After World War II, he graduated from Yale University, where he played baseball and even met Babe Ruth.
He later moved to Texas and entered the oil business before winning a seat in Congress in 1966. He became the Ambassador to the United Nations under President Richard Nixon and Chairman of the Republican National Committee. When Gerald Ford became president, Mr. Bush was named the U.S. Ambassador to China and later became Director of the Central Intelligence Agency.
He ran for president in 1980. Ronald Reagan won the nomination, chose Mr. Bush as his running mate and after they defeated President Jimmy Carter, Mr. Bush would spend the next eight years as vice president. In 1988 he won the nomination, chose Senator Dan Quayle as his running mate and beat Massachusetts governor Michael Dukakis to become the 41st President of the United States.
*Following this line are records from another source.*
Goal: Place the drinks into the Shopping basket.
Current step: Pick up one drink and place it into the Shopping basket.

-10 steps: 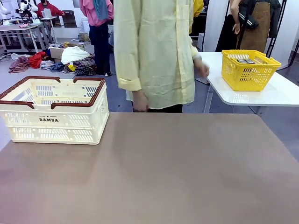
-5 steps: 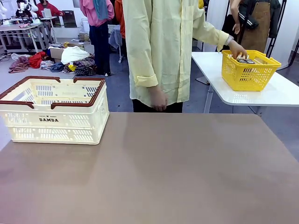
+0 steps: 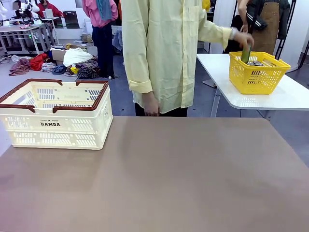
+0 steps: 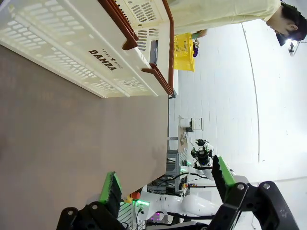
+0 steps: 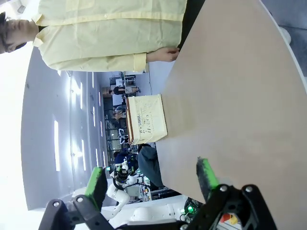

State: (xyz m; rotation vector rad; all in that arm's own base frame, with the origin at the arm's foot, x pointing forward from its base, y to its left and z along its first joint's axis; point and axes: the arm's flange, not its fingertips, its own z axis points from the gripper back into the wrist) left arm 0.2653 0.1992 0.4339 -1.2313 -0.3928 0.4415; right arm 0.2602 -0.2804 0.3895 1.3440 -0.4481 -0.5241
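Awaiting stock: no drink stands on the brown table (image 3: pixel 183 179) yet, so the task is judged to be at its very first step, supply. Item one, green can (image 3: pixel 246 53): upright, held from above by the person's raised hand (image 3: pixel 243 38), half out of the yellow mesh basket (image 3: pixel 258 77) on the white side table (image 3: pixel 270 99), well apart from the robot's working surface. Item two, the second drink: dark shapes lie inside the yellow mesh basket, too small to tell which is a can. Item three, Shopping basket (image 3: pixel 55 123): cream slotted walls, brown rim, "DAMDA" on its side, standing at the table's left far corner, nothing visible inside. Item four, left gripper (image 4: pixel 165 175): fingers spread wide, green pads facing each other, nothing between them, the Shopping basket ahead of it in its wrist view. Item five, right gripper (image 5: pixel 151 170): likewise released and unloaded, above bare tabletop. Item six, the person's other hand (image 3: pixel 150 107): hanging at the far table edge, holding nothing visible. Next move, as judged: the can must first be set within reach; the nearer arm then needs a level approach, jaws either side of the slim body, a firm close, and a lift clear of the brown rim.
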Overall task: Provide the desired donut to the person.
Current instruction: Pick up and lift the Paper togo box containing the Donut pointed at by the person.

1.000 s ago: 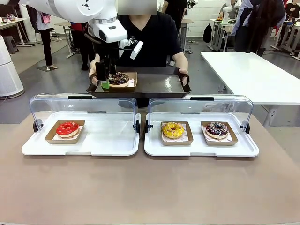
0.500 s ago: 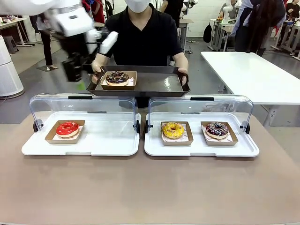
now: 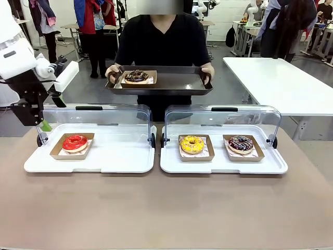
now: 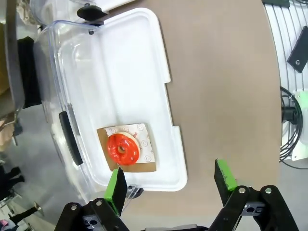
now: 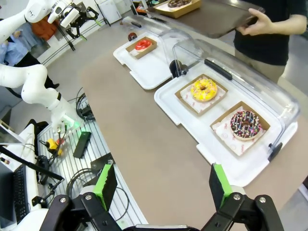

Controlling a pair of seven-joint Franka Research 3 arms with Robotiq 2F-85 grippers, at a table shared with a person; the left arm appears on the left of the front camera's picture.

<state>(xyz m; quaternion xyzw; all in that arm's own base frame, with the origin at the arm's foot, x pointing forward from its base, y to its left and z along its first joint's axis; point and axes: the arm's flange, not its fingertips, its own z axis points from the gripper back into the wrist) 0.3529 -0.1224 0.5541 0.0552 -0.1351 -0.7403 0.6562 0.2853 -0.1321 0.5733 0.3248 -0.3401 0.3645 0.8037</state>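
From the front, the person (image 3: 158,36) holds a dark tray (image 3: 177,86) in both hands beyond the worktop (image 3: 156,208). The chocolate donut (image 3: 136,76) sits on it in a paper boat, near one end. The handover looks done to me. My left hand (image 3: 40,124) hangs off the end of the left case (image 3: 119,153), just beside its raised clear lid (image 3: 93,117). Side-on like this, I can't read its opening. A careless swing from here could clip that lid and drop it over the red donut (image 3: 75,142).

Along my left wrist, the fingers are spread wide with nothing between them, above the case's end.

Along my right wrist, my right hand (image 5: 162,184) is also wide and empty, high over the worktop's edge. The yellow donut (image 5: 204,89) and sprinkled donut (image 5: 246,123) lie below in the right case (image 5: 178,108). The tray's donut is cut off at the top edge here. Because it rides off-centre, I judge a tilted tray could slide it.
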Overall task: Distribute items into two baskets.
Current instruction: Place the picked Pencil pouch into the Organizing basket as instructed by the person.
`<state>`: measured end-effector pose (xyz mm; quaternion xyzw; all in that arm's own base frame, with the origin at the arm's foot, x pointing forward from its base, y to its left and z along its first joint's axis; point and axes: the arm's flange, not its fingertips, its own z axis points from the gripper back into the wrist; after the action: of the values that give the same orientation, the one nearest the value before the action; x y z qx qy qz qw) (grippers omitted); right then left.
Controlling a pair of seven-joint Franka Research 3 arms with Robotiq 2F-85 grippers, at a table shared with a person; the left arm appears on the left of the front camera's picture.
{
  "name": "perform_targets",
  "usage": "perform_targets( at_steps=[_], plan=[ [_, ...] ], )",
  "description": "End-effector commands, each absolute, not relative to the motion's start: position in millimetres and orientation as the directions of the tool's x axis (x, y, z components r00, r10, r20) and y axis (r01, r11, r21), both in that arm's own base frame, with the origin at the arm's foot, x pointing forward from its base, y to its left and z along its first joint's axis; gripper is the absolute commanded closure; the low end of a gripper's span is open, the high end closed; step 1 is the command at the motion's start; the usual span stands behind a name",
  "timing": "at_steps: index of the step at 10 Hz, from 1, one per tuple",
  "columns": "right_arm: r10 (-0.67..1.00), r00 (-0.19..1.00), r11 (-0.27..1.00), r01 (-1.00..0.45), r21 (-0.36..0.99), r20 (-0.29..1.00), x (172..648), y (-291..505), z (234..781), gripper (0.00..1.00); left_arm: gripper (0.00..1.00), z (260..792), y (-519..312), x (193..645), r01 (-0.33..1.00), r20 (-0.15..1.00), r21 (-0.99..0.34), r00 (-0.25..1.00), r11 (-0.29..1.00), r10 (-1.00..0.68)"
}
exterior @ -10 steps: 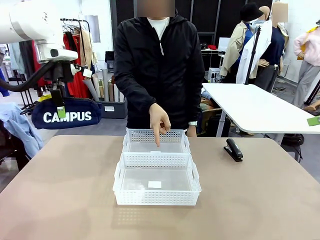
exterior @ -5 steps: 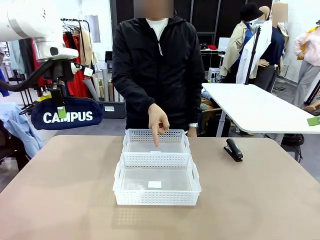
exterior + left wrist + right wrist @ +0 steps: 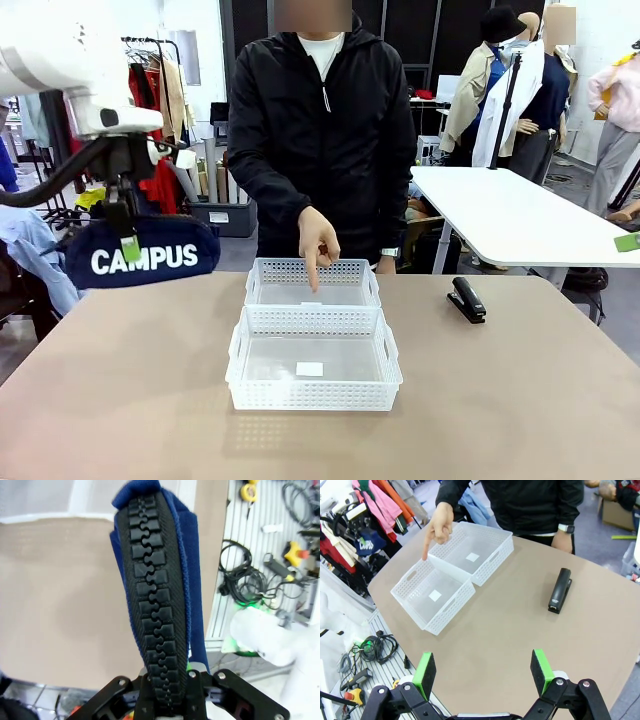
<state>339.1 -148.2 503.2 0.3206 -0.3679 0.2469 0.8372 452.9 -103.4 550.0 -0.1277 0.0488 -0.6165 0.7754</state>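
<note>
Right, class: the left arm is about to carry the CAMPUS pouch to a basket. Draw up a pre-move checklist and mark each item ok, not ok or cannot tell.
1. Grip: left gripper shut on the CAMPUS pouch at its zipper edge: ok.
2. Target shown: the person's hand points a finger down into the far basket: ok.
3. Far basket free of items: ok.
4. Drop zone free: the hand hovers over that basket: not ok.
5. Pouch fits the far basket: cannot tell.
6. Other arm: right gripper open, clear of the far basket and the near basket; stapler lies off to the side: ok.
</note>
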Motion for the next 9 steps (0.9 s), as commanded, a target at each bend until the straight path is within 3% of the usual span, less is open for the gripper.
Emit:
perform_targets(
  at_steps=[1,5,9],
  plan=[
    [0.168,0.576,0.66,-0.668,0.343,0.8,343,-149,505,0.0,1.0,532,-120,427,0.955,0.117,-0.228,0.222,0.191,-0.968],
    [0.168,0.576,0.66,-0.668,0.343,0.8,343,-149,505,0.0,1.0,502,-150,409,0.964,0.117,-0.221,0.18,0.151,-0.977],
    [0.168,0.576,0.66,-0.668,0.343,0.8,343,-149,505,0.0,1.0,496,-201,420,0.984,0.137,-0.174,0.067,0.042,-0.988]
  ],
)
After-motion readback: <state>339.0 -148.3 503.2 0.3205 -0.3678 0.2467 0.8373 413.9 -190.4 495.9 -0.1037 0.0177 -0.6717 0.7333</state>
He also made a promise that would win him votes and haunt him later.
"Read my lips. No new taxes," he said.
Bush-Quayle won with 54-percent of the vote. During the Bush presidency, the Berlin Wall fell and the Soviet Union dissolved, but it was Operation Desert Storm that proved to be both a challenge and a triumph. The goal was to push Iraq out of Kuwait. President Bush assembled an international coalition to rout Saddam Hussein's army.
He also signed the Americans with Disabilities Act, the Clean Air Act and fought for the controversial NAFTA, but a sluggish economy would force him out of office. To reduce the budget deficit, President Bush agreed to raise taxes and his anti-tax pledge went out the window. Bill Clinton denied him a second term in 1992. After leaving the presidency, he left politics for the most part, staying out of the limelight, even when his son George W. Bush became president.
In retirement, Mr. Bush and his wife of 73 years Barbara lived in Texas and their summer home in Kennebunkport, Maine.
He went on to raise millions of dollars for charity, even joining Clinton to help tsunami and Hurricane Katrina victims.
His sense of fun and adventure never left him. He celebrated his 70th, 80th, 85th and 90th birthdays by skydiving.
In 2011, President Obama awarded him the Medal of Freedom, the nation's highest civilian honor.
"I'm a quiet man, but I hear the quiet people others don't. The ones who raise the family, pay the taxes, meet the mortgage and I hear them and I am moved and their concerns are mine," he said in August 1988 when he accepted the Republican nomination for president.
"I will keep America moving forward, always forward for a better America, for an endless, enduring dream and a thousand points of light. This is my mission, and I will complete it."